▶ [Exercise goal]: Which lines in the data contain the word "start"? Please copy each of them.

====

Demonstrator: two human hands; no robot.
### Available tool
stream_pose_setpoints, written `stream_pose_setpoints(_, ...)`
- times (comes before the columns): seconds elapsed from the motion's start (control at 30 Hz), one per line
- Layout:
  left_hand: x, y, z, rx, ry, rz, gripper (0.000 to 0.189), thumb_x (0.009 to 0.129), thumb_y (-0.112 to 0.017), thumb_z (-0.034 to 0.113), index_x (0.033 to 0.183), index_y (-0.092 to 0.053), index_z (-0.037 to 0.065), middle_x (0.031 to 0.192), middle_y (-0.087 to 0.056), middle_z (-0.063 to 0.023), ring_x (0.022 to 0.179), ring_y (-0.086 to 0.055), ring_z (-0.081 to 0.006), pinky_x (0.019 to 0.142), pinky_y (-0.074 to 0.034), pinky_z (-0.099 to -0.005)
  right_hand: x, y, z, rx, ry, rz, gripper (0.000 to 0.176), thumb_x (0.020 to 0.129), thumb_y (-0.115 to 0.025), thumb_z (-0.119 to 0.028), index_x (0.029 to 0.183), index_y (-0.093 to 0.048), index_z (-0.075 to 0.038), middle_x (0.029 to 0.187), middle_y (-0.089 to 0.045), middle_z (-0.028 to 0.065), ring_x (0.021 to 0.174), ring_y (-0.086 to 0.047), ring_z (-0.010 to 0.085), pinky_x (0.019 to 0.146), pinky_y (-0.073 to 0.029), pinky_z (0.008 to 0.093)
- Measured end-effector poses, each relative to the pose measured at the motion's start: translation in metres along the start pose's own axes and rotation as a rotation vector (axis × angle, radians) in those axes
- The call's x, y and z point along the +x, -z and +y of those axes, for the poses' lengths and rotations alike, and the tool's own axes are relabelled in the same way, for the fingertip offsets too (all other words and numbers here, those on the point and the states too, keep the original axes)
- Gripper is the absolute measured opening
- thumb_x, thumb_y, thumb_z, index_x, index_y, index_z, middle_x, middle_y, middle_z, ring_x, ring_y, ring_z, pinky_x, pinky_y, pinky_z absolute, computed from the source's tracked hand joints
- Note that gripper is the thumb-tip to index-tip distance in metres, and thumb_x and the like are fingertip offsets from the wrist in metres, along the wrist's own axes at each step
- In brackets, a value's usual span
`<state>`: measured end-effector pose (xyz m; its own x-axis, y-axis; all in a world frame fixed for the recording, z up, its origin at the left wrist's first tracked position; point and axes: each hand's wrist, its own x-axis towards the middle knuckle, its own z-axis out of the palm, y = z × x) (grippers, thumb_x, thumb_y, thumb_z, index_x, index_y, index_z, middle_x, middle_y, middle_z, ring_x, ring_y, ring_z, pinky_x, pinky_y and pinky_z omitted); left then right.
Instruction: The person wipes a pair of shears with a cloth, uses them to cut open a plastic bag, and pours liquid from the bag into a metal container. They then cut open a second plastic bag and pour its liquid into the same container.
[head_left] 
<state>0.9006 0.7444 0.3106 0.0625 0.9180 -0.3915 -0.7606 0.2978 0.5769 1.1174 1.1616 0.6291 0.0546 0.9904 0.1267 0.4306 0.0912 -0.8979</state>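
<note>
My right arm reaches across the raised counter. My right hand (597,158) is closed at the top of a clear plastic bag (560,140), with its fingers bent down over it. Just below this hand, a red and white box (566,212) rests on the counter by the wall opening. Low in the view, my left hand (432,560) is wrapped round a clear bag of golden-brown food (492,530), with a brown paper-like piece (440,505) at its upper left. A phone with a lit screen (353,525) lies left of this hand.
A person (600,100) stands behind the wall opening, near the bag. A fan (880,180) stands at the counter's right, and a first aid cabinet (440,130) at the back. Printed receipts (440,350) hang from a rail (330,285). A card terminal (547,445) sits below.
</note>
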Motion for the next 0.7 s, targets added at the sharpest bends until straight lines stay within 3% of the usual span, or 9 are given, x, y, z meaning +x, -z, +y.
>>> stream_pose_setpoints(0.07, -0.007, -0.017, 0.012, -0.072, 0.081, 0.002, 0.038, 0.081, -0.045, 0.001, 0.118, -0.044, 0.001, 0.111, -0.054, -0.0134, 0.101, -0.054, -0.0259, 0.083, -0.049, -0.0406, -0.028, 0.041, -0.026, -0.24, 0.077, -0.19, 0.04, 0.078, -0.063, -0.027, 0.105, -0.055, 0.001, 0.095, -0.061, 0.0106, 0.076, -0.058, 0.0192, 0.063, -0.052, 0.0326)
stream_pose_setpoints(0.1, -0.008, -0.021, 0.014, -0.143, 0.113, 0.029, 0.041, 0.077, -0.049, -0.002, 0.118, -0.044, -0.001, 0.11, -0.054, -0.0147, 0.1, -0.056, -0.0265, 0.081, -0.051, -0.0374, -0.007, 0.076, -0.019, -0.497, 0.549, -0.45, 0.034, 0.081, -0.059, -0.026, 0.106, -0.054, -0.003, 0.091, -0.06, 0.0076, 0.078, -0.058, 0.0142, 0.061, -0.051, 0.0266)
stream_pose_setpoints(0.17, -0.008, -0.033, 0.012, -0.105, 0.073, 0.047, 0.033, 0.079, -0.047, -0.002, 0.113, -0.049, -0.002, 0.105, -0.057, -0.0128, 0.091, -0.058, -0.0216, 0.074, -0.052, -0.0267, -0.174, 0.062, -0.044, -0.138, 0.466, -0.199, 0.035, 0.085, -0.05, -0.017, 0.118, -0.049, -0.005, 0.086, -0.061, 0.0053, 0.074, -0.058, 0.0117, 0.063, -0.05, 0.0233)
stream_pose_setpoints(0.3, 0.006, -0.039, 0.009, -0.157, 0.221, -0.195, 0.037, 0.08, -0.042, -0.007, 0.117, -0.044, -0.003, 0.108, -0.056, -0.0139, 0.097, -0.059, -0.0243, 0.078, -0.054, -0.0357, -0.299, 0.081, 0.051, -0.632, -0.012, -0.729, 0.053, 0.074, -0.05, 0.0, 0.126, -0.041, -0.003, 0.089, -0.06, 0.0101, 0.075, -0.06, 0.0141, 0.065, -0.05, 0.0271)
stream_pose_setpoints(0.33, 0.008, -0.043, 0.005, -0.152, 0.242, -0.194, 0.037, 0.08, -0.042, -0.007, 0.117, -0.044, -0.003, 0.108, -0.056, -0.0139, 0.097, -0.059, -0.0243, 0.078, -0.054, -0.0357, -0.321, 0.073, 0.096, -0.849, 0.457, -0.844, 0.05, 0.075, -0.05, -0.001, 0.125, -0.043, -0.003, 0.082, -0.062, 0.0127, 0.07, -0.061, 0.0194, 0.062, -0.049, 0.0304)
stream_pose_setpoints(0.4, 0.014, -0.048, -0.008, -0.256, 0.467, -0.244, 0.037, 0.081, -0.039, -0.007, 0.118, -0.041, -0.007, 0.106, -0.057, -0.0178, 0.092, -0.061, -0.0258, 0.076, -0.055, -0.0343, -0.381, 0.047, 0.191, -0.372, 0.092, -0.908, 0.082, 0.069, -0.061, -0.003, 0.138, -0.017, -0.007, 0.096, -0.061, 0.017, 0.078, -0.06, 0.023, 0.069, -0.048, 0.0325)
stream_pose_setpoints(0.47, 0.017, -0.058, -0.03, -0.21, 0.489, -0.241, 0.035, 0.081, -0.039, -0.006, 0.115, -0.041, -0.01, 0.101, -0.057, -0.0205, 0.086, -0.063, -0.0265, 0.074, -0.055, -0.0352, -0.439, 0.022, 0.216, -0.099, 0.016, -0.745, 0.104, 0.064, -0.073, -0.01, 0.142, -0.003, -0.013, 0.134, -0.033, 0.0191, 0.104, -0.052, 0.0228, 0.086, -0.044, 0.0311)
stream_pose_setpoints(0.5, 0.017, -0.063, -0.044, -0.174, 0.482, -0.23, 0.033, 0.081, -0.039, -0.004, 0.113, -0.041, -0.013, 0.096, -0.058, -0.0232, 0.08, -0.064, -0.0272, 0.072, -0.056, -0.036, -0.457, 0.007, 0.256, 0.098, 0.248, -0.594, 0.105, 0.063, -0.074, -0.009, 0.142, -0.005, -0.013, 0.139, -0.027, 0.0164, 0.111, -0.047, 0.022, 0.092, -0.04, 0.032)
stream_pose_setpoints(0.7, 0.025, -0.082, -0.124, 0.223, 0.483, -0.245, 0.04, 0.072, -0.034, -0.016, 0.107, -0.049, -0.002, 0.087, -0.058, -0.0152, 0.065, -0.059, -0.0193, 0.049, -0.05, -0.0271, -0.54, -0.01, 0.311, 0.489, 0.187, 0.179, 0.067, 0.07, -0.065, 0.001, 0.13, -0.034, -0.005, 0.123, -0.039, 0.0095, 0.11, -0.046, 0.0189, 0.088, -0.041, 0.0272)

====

▶ [Solution to this task]:
- times (comes before the columns): seconds elapsed from the motion's start (control at 30 Hz), one per line
- Measured end-effector poses, each relative to the pose measured at the motion's start: translation in metres along the start pose's own axes and rotation as a rotation vector (axis × angle, radians) in those axes

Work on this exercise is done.